** Description of the task **
Whenever a line below mentions the word "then", that line should be copied.
BEGIN
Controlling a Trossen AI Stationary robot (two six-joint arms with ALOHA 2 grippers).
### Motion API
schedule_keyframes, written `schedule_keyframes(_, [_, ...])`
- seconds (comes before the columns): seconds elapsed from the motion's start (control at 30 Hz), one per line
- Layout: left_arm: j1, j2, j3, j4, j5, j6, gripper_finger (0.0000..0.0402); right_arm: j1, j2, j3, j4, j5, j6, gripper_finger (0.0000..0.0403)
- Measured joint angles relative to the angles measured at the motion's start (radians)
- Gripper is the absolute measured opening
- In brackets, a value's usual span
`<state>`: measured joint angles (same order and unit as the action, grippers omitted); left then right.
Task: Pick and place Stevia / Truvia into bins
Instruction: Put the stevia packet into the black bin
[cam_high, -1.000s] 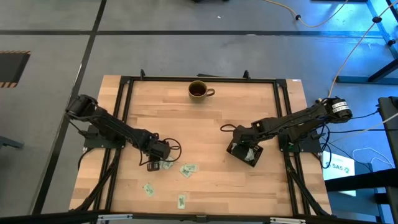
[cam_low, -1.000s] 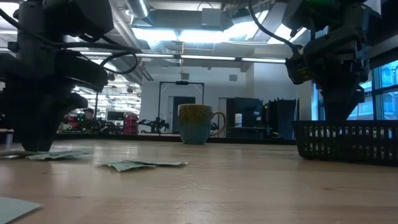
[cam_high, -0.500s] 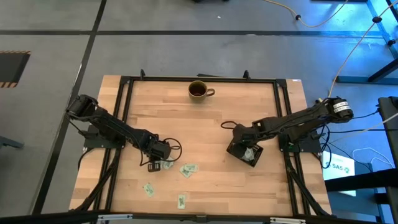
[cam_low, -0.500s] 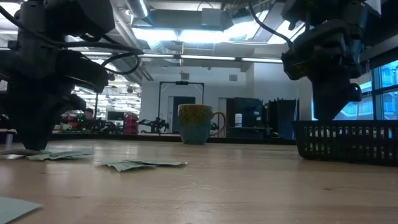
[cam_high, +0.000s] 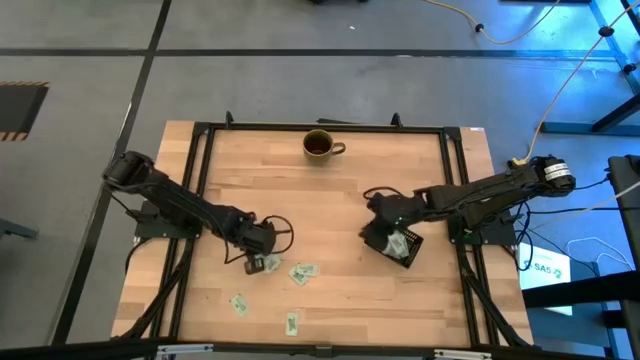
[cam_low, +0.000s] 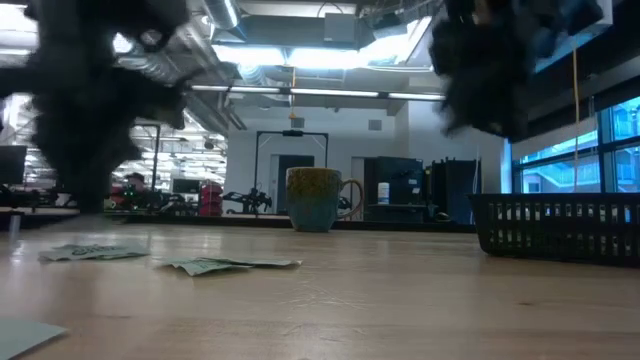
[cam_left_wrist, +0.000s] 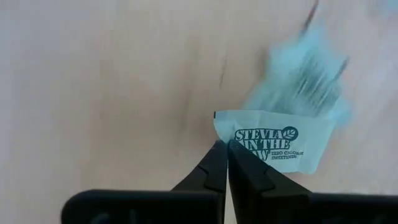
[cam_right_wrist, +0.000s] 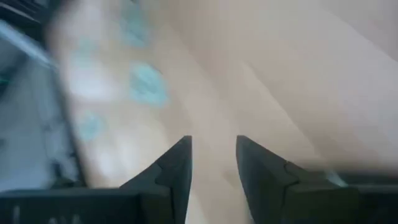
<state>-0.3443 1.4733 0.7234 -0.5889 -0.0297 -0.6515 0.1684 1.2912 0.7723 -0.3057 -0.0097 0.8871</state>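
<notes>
Stevia sachet (cam_left_wrist: 273, 142), pinched only by its corner in the closed left gripper (cam_left_wrist: 225, 155), may slip free when lifted.

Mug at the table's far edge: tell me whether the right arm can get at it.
Probably yes. Bare table lies between the right tool, at the black tray, and the mug.

— Even overhead light falls on the wooden table (cam_high: 330, 200), shadows soft and short beneath both arms.

— And at table height?

— Ceiling lights (cam_low: 300, 55) glare at twelve o'clock; the arms are smeared dark silhouettes against them, while the mug (cam_low: 316, 199) stays fairly crisp.

— The wrist cameras?

— One sachet (cam_left_wrist: 273, 142) reads sharply, a blurred pale patch at one o'clock of it. The right wrist view is streaked with blur throughout.
</notes>
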Motion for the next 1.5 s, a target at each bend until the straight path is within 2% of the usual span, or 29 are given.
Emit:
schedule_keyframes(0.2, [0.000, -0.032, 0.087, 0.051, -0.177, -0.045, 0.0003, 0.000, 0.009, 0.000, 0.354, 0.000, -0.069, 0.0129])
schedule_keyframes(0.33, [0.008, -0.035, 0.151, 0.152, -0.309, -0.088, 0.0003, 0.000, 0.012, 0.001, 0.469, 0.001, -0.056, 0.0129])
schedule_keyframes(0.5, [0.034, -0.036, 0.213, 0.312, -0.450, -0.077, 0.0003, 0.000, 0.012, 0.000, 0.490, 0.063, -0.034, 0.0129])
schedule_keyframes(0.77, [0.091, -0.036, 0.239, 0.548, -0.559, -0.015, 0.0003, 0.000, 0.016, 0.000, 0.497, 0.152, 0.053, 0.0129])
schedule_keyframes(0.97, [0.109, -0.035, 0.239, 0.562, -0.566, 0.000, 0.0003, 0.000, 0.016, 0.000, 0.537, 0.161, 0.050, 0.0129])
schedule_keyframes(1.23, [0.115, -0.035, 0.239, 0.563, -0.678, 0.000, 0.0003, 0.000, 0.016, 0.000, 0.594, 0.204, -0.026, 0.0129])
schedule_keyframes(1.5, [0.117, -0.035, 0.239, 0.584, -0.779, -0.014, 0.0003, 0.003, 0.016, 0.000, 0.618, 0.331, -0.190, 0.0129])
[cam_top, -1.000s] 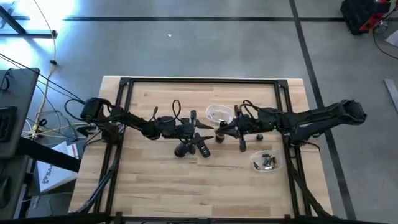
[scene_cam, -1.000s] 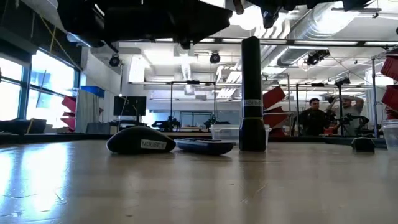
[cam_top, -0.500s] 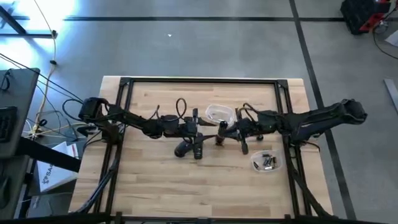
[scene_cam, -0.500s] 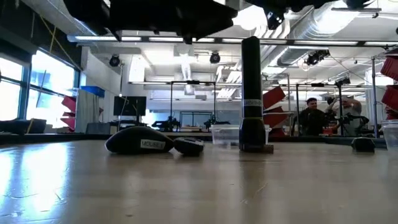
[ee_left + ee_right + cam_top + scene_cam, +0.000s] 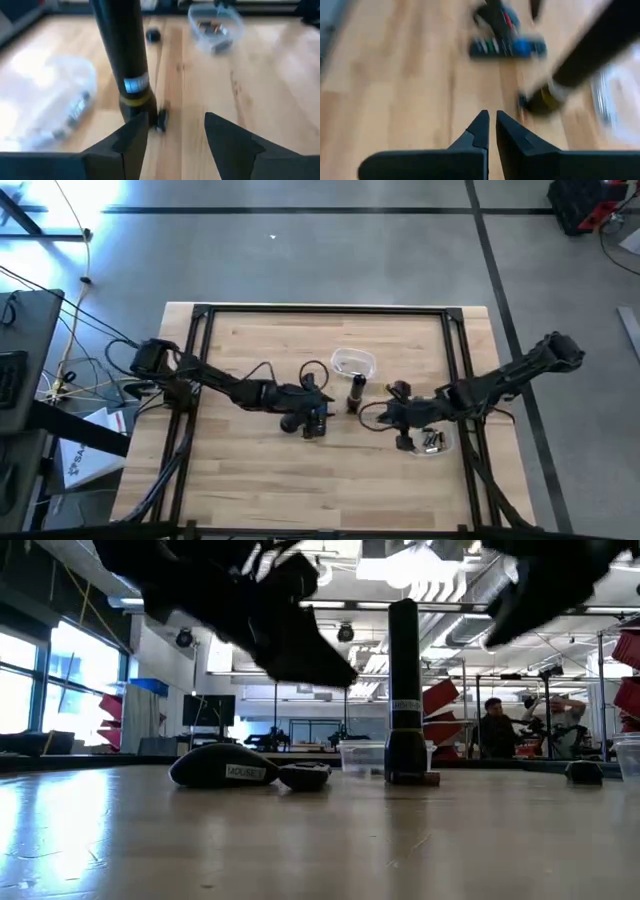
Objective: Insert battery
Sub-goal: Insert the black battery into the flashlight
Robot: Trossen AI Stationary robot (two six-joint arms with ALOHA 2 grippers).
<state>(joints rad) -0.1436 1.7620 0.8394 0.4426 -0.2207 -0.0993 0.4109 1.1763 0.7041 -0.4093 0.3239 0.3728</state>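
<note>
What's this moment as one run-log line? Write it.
left end effector: open, facing upright flashlight | right end effector: shut, beside battery tub | battery: not yet inserted

Your flashlight point(image 5: 405, 690) is a tall black tube standing upright on the table, with a pale label band and a yellowish ring low on its body point(image 5: 131, 75). It sits just ahead of the left gripper's spread fingers point(image 5: 131, 145), slightly toward one of them. The spare batteries point(image 5: 431, 441) are lying loose in a small clear tub, right beside the right arm's fingers. From the left wrist camera you'll spot that same tub point(image 5: 215, 27) well beyond the fingertips.
</note>
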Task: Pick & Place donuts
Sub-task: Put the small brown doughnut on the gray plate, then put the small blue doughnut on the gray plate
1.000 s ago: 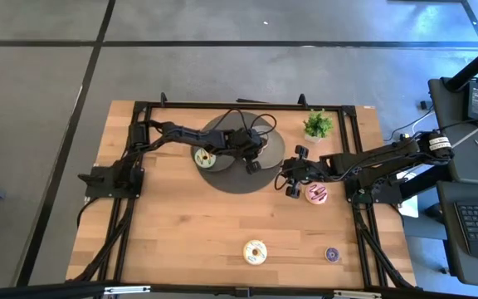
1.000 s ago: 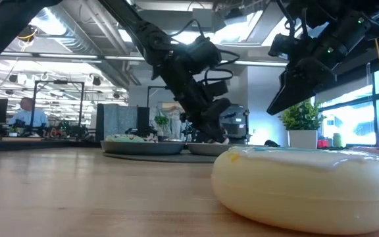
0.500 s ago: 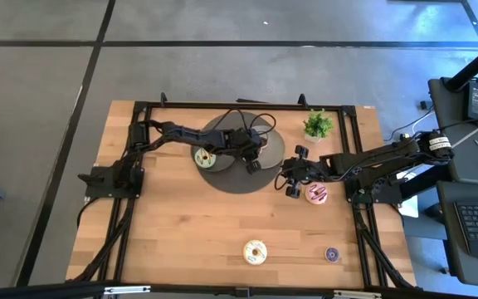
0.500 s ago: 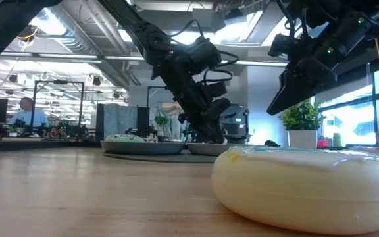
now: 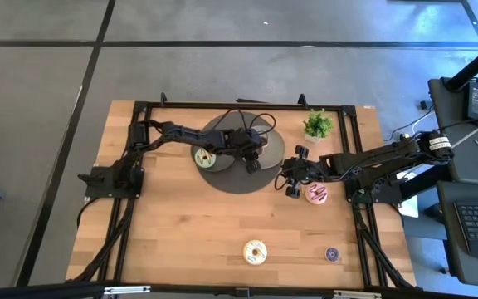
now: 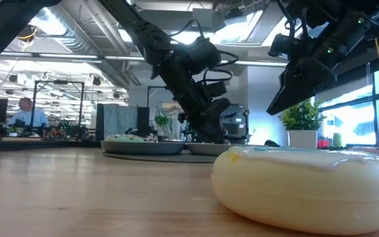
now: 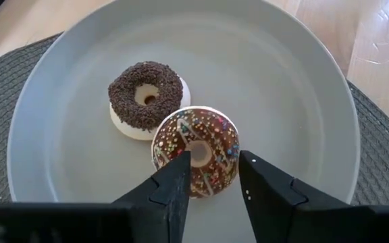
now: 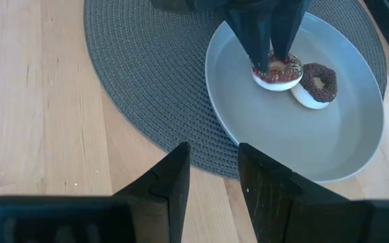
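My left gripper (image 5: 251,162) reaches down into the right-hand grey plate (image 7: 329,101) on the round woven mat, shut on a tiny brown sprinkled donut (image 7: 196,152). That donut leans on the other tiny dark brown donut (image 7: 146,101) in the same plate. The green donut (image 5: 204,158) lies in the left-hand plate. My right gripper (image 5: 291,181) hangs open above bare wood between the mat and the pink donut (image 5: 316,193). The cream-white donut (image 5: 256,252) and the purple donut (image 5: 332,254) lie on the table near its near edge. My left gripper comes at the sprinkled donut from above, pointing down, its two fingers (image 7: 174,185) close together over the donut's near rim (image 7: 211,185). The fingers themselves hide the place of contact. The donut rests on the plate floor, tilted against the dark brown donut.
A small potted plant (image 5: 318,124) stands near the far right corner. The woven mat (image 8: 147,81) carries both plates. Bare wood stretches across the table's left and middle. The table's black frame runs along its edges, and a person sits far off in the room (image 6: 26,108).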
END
** Exercise answer **
`<state>`: measured joint angles (same order and unit as the action, grippers omitted); left then right.
Sub-task: Put the small brown doughnut on the gray plate, then put the small blue doughnut on the gray plate

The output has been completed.